Identify every line in the records below that contains the word "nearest", and copy each of those lines.

Recorded information Start Marker

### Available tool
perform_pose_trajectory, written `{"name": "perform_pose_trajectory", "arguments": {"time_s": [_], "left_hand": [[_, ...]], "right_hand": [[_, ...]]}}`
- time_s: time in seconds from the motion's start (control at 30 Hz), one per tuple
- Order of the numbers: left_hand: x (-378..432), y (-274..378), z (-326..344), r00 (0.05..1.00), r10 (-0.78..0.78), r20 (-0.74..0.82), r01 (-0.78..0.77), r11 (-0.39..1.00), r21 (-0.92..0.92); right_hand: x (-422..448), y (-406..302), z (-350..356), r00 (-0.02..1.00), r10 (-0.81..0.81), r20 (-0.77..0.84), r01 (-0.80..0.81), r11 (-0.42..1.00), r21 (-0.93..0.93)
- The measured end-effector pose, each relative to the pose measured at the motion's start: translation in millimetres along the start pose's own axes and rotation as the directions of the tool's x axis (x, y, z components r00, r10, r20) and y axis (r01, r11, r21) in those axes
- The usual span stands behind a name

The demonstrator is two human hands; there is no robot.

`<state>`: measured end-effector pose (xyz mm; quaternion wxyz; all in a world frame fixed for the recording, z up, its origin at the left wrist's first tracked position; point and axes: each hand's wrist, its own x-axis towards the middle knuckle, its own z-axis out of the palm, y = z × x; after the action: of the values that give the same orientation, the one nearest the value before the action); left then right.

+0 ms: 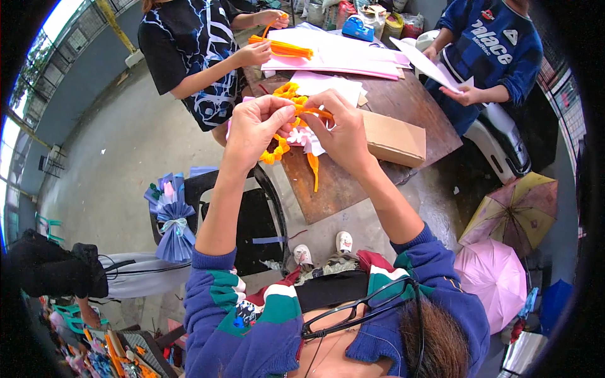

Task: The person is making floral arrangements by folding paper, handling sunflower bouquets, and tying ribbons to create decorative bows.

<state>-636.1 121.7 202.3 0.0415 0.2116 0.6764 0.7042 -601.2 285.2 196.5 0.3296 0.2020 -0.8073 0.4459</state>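
Observation:
Both my hands are raised over the near part of a wooden table. Between thumb and fingertips, my left hand [257,132] pinches one end of an orange pipe cleaner [315,111]. My right hand [342,130] grips the same strand a little to the right, with its fingers bent around it. Behind and below the hands lie curled orange pipe-cleaner pieces [286,90], partly hidden by my fingers. An orange looped piece [274,152] shows under my left wrist. A folded orange strand [314,170] rests on the tabletop, near pale pink cut-out shapes [302,137].
A cardboard box [394,137] sits on the wooden table [326,201] by my right wrist. Across it, one person holds orange pipe cleaners [283,48]; another holds white sheets [425,64]. A black chair [236,227] and blue-wrapped bouquet [175,222] stand left; open umbrellas [491,283] lie right.

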Motion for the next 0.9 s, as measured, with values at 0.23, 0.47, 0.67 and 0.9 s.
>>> {"name": "perform_pose_trajectory", "arguments": {"time_s": [0.23,0.47,0.67,0.9], "left_hand": [[-3,-2,-2,0.998,-0.054,-0.036,0.055,0.998,0.042],[-7,-5,-6,0.996,-0.063,-0.056,0.062,0.998,-0.015],[-9,-15,-9,0.991,-0.067,-0.117,0.069,0.998,0.01],[-11,-15,-13,0.986,-0.094,-0.135,0.1,0.994,0.035]], "right_hand": [[2,1,7,0.998,-0.044,0.035,0.046,0.998,-0.036],[3,13,17,0.984,-0.171,0.051,0.176,0.979,-0.101],[4,11,24,0.987,-0.149,0.062,0.155,0.983,-0.103],[10,11,23,0.966,-0.138,0.218,0.168,0.978,-0.123]]}}
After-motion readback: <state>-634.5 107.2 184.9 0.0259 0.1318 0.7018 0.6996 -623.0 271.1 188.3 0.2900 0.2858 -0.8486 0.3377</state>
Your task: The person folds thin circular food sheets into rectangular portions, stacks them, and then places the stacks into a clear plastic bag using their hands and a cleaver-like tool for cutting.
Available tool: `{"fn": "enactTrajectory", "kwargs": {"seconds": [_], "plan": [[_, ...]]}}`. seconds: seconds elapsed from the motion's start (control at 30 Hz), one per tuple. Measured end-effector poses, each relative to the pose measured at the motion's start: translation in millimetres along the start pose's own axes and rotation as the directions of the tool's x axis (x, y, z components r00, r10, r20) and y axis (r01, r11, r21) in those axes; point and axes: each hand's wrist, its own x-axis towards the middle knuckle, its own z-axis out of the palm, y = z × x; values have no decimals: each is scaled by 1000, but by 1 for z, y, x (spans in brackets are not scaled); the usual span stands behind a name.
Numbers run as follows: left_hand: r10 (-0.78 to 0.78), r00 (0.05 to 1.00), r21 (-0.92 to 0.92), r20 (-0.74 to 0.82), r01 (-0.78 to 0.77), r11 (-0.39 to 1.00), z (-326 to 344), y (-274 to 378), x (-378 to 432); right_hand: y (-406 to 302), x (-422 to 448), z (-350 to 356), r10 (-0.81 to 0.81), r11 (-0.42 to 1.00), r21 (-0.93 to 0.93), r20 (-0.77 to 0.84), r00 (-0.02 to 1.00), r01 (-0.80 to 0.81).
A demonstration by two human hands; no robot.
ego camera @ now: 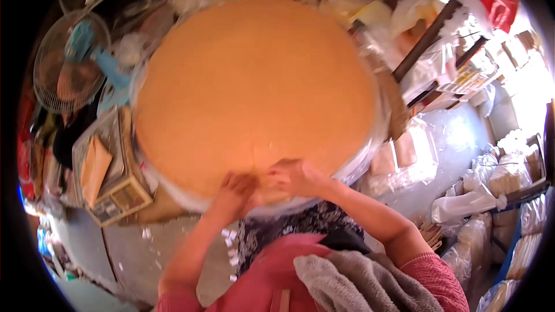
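Before me lies a large orange-tan round surface (260,86), its lower rim wrapped in clear plastic. At its near edge are both my hands, a short gap apart. My left hand (238,188) rests there with bent fingers, slightly blurred. My right hand (297,177) is to its right, fingers curled inward over the same edge. Something thin and pale seems to lie between and under the fingers, but blur hides what it is and whether either hand grips it.
A blue fan (80,43) stands at the upper left. Below it, a box (119,201) bears a brown paper piece (95,169). Plastic-wrapped packs (511,173) and a white basket (470,78) are at the right. Small white scraps (230,242) lie on the floor.
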Motion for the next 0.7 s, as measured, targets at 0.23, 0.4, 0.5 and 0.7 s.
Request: {"fn": "enactTrajectory", "kwargs": {"seconds": [0.23, 0.4, 0.5, 0.7], "plan": [[-141, 967, -132, -214, 114, 985, -4, -29, 23, 93, 72, -130, 435, 892, -43, -197, 879, -451], [-284, 924, -34, -255, 285, 958, 11, -47, 20, 227, 160, -199, 153, 809, -449, -463, 873, -380], [-315, 923, -14, -222, 320, 947, 13, -50, 20, 324, 200, -220, 198, 754, -441, -554, 809, -486], [-341, 915, -44, -215, 340, 939, 10, -60, 28, 409, 236, -265, 312, 302, -628, -645, 697, -717]]}}
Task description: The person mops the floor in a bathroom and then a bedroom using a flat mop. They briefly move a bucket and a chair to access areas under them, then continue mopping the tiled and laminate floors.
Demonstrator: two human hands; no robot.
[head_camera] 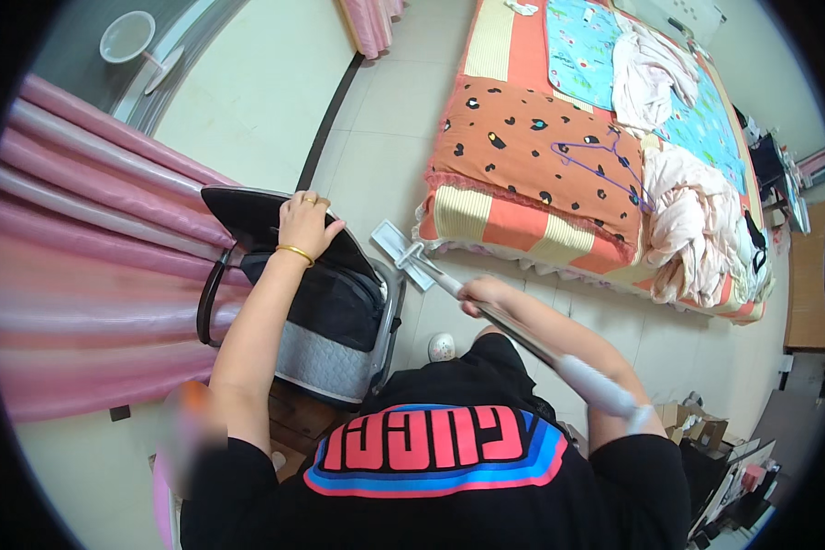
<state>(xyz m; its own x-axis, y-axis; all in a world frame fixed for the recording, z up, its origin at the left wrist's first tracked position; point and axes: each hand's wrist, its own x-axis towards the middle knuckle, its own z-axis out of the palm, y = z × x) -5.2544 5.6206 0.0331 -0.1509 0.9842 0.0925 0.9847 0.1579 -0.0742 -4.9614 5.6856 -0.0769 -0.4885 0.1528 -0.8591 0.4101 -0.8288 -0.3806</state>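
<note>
My left hand (pixel 304 223) grips the top edge of the black canopy (pixel 247 206) of what looks like a baby stroller. Its fingers go over the far side, and a gold-coloured bangle circles the wrist. Below the canopy are the stroller's black fabric and a grey quilted panel (pixel 323 361), with a metal frame tube (pixel 389 323) along the right side. My right hand (pixel 485 295) is closed around the pole (pixel 522 338) of a flat mop, which slants past my right forearm. The mop's rectangular head (pixel 385 238) lies on the tiled floor between stroller and bed.
Pink curtains (pixel 110 275) hang against the stroller's left side. To the right stands a bed (pixel 493 221) with an orange pillow (pixel 495 144), a purple hanger (pixel 588 146) and crumpled pale cloth (pixel 691 220). Cardboard boxes (pixel 705 433) and other items sit at the lower right.
</note>
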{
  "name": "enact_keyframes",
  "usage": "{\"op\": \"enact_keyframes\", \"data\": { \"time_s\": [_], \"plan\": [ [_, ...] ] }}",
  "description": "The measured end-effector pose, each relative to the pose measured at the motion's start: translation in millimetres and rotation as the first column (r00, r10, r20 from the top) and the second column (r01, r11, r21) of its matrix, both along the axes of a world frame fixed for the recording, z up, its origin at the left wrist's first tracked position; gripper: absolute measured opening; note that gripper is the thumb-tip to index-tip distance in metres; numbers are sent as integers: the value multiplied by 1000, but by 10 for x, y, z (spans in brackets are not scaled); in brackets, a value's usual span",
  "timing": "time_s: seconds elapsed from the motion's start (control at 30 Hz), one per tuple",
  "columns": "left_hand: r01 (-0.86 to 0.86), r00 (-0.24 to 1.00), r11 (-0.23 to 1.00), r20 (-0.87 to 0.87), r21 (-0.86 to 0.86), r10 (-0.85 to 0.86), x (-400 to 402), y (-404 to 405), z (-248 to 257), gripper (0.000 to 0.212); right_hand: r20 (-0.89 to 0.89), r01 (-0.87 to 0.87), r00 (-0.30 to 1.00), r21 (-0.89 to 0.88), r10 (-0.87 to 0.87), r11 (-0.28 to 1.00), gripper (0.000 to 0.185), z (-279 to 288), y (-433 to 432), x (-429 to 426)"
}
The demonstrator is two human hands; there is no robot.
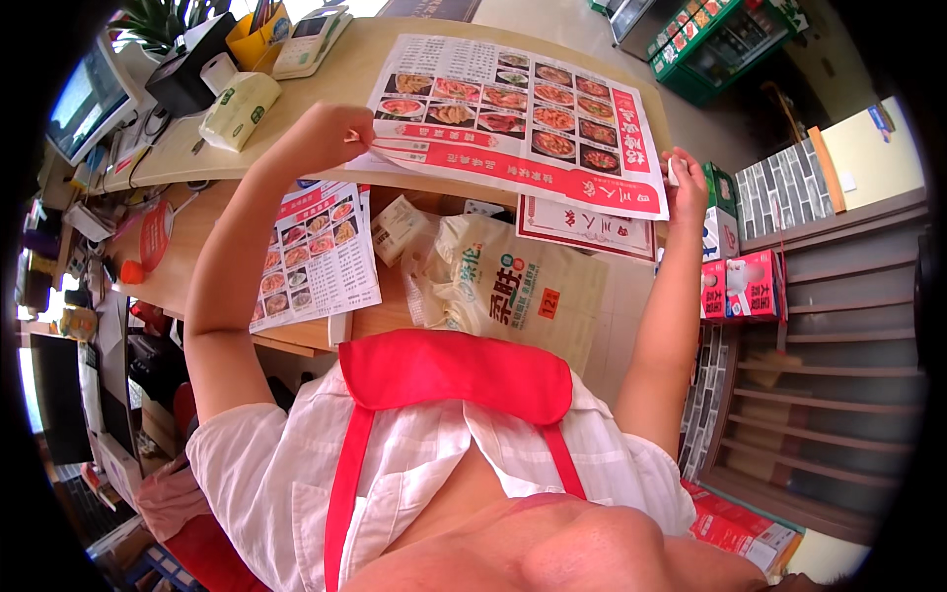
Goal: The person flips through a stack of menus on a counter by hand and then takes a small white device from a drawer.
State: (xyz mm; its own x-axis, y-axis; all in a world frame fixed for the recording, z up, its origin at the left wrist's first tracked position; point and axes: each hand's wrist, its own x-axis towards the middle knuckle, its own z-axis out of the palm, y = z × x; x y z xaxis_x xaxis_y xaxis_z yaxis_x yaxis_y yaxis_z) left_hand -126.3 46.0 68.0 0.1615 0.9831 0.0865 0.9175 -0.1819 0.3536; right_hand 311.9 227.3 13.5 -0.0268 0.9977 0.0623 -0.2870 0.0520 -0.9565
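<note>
A large printed menu sheet (pixel 510 126) with red bands and dish photos lies over the counter, its near edge raised a little. At its left near corner my left hand (pixel 336 137) pinches the paper between closed fingers. My right hand (pixel 684 185) is at the right near corner, fingers bent, with a small white object at the fingertips; whether it grips the sheet is hard to tell. Below the sheet, a red-bordered white card (pixel 584 229) partly shows. A second stack of menu sheets (pixel 318 255) rests on the lower desk at left.
On the wooden counter (pixel 318 96) stand a tissue pack (pixel 240 111), a calculator-like device (pixel 311 41), a yellow pen holder (pixel 259 37) and a monitor (pixel 92 96). A large plastic package (pixel 518 281) and small box (pixel 398 229) sit before me. Red cartons (pixel 743 285) are at right.
</note>
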Motion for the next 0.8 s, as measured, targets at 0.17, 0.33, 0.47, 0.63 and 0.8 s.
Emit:
{"op": "enact_keyframes", "data": {
  "time_s": [0.17, 0.33, 0.47, 0.63, 0.8],
  "plan": [
    [68, 888, 995, 450, 70, -92, -149, 85, -86, 7, -64, 27, 998, 23, -26, 999, 19, -37, 46, 47],
    [-87, 877, 984, 480, 153, 3, -19, 23, 31, 9, -325, 99, 943, 62, -73, 993, 15, -88, 68, 176],
    [-209, 930, 901, 361, 379, 64, 280, -243, 213, 9, -514, -61, 845, 180, 147, 982, 14, 181, -307, 153],
    [-90, 996, 839, 58, 537, 70, 773, -575, 187, 12, 94, -656, 754, 78, 650, 751, 24, 301, -1413, -291],
    [392, 919, 757, -194, 523, -342, 1450, -829, 65, 26, -177, -819, 573, -159, 801, 551, 39, 204, -2078, -857]
  ]
}}
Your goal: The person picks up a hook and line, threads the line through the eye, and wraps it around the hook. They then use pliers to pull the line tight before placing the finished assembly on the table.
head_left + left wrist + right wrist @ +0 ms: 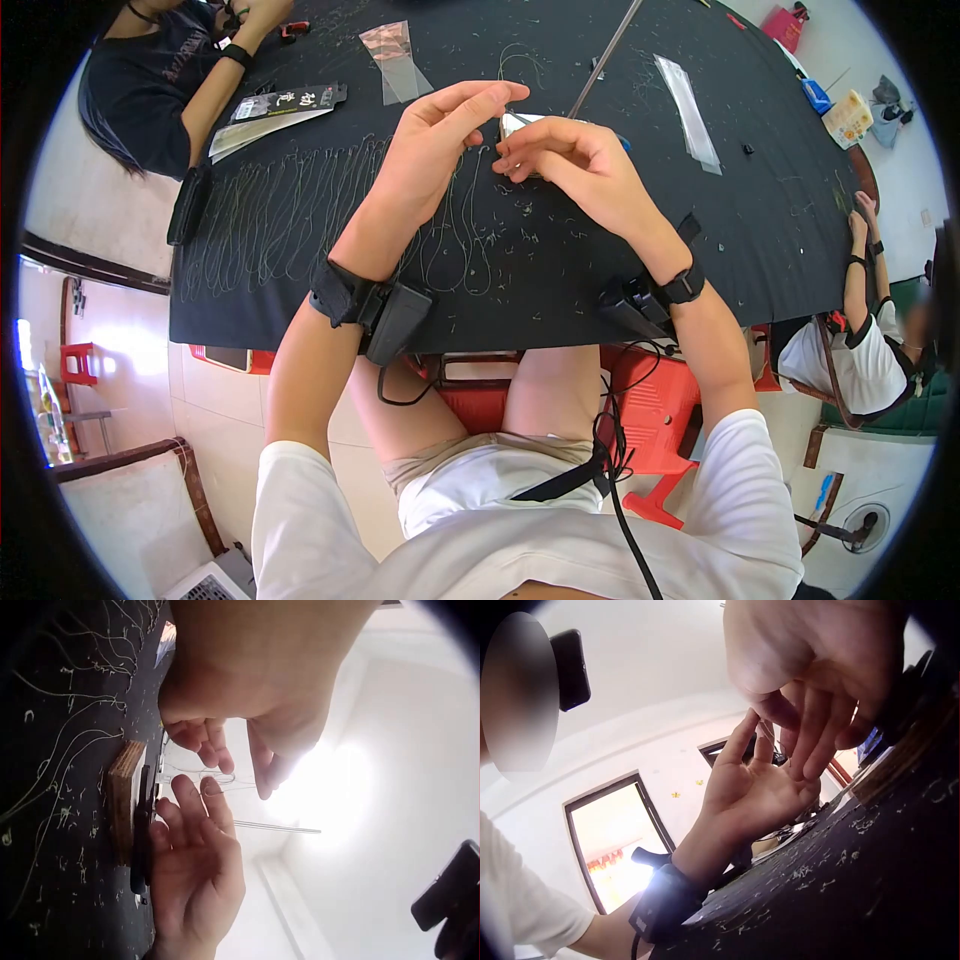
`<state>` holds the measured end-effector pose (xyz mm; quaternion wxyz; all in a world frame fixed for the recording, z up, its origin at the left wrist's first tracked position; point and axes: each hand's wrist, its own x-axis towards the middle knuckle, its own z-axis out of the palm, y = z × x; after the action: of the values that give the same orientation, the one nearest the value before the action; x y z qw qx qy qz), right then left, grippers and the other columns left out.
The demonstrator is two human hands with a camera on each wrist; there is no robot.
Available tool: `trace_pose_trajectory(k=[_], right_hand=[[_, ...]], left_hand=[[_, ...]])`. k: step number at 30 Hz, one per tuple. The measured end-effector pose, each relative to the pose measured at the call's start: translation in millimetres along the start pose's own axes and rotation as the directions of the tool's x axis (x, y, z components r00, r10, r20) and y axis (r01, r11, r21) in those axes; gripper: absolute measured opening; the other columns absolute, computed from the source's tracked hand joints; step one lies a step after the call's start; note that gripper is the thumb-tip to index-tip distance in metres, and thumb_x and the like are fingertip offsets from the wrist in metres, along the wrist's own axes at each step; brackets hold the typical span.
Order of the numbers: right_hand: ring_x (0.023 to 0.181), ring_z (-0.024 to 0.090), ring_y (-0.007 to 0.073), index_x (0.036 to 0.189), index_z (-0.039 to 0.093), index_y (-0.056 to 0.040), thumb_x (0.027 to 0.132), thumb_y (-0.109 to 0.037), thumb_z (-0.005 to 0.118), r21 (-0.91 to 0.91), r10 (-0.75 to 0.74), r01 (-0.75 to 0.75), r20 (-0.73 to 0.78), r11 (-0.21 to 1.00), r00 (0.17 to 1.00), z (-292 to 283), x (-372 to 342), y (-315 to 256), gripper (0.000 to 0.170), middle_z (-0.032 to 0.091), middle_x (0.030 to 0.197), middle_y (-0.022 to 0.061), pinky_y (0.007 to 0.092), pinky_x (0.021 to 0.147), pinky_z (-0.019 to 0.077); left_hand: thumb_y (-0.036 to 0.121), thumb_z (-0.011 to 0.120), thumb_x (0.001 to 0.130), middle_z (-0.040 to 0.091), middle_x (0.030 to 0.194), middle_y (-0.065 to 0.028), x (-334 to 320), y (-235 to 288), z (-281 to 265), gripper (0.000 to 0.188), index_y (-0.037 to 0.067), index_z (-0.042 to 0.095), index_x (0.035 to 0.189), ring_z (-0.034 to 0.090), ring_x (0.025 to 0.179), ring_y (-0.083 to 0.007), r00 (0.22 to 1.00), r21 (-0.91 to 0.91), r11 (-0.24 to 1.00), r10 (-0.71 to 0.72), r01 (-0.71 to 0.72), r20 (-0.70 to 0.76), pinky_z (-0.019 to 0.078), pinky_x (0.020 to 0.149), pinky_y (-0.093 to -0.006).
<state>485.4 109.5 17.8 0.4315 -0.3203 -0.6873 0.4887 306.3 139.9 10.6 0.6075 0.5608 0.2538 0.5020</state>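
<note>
Thin line (241, 787) runs in loops between my two hands, over a wooden block (124, 802) on the black table. The thumb and index finger of my left hand (440, 125) pinch it, their tips together in the head view. Opposite, my right hand (585, 165) holds the line at its fingertips, palm up in the left wrist view, with a small loop at the index tip. A dark flat piece (141, 832) lies against the block's face. In the head view my right hand covers most of the block.
Many line loops (290, 220) lie in a row on the black cloth (560, 310), among scattered clippings. A thin rod (605, 60) rises behind my hands. Clear plastic sleeves (688, 115) and a black packet (290, 102) lie farther out. Other people sit at left and right.
</note>
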Motion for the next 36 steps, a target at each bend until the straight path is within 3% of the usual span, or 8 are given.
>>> trace_pose_trajectory(k=[13,36], right_hand=[[0.076,0.063,0.0115,0.094,0.061,0.0001,0.081,-0.009,0.059,-0.057,0.02,-0.019,0.012,0.998,1.0,1.5,-1.1,-2.9,0.016,0.066,0.084,0.0082,0.0223,0.069,0.0496],[0.076,0.064,0.014,0.094,0.062,0.001,0.083,-0.008,0.059,0.102,0.041,-0.04,-0.009,0.994,0.999,-1.2,-1.7,-7.4,0.015,0.066,0.083,0.0114,0.0227,0.065,0.0505]], left_hand=[[0.021,0.055,0.087,0.059,0.109,-0.004,0.4,-2.1,-1.1,0.019,0.01,0.063,0.1,0.052,0.094,-0.0099,1.0,-0.019,1.0,-0.01,0.01,0.006,0.0375,0.076,-0.0253],[0.022,0.053,0.088,0.059,0.111,-0.0046,-0.9,1.6,2.8,0.023,0.007,0.062,0.103,0.052,0.093,-0.0101,1.0,-0.028,1.0,-0.015,0.015,-0.012,0.0379,0.077,-0.0244]])
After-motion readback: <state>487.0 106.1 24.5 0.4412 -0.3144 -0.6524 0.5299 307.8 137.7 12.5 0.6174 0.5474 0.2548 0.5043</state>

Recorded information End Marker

> _Result of the exercise_
`<state>`: measured end-effector pose (xyz mm; quaternion wxyz; all in a world frame fixed for the recording, z up, its origin at the left wrist's first tracked position; point and axes: each hand's wrist, its own x-axis towards the middle knuckle, its own z-axis out of the palm, y = z × x; after the action: of the values that give the same orientation, the one nearest the value before the action); left then right.
`<state>` holds the measured end-effector pose (xyz mm; quaternion wxyz; all in a world frame fixed for the recording, z up, its origin at the left wrist's first tracked position; point and axes: each hand's wrist, its own x-axis towards the middle knuckle, its own z-axis out of the palm, y = z × x; after the action: of the values that give the same orientation, the one nearest the value before the action; x y z qw qx qy qz), right then left, grippers and the other columns left out.

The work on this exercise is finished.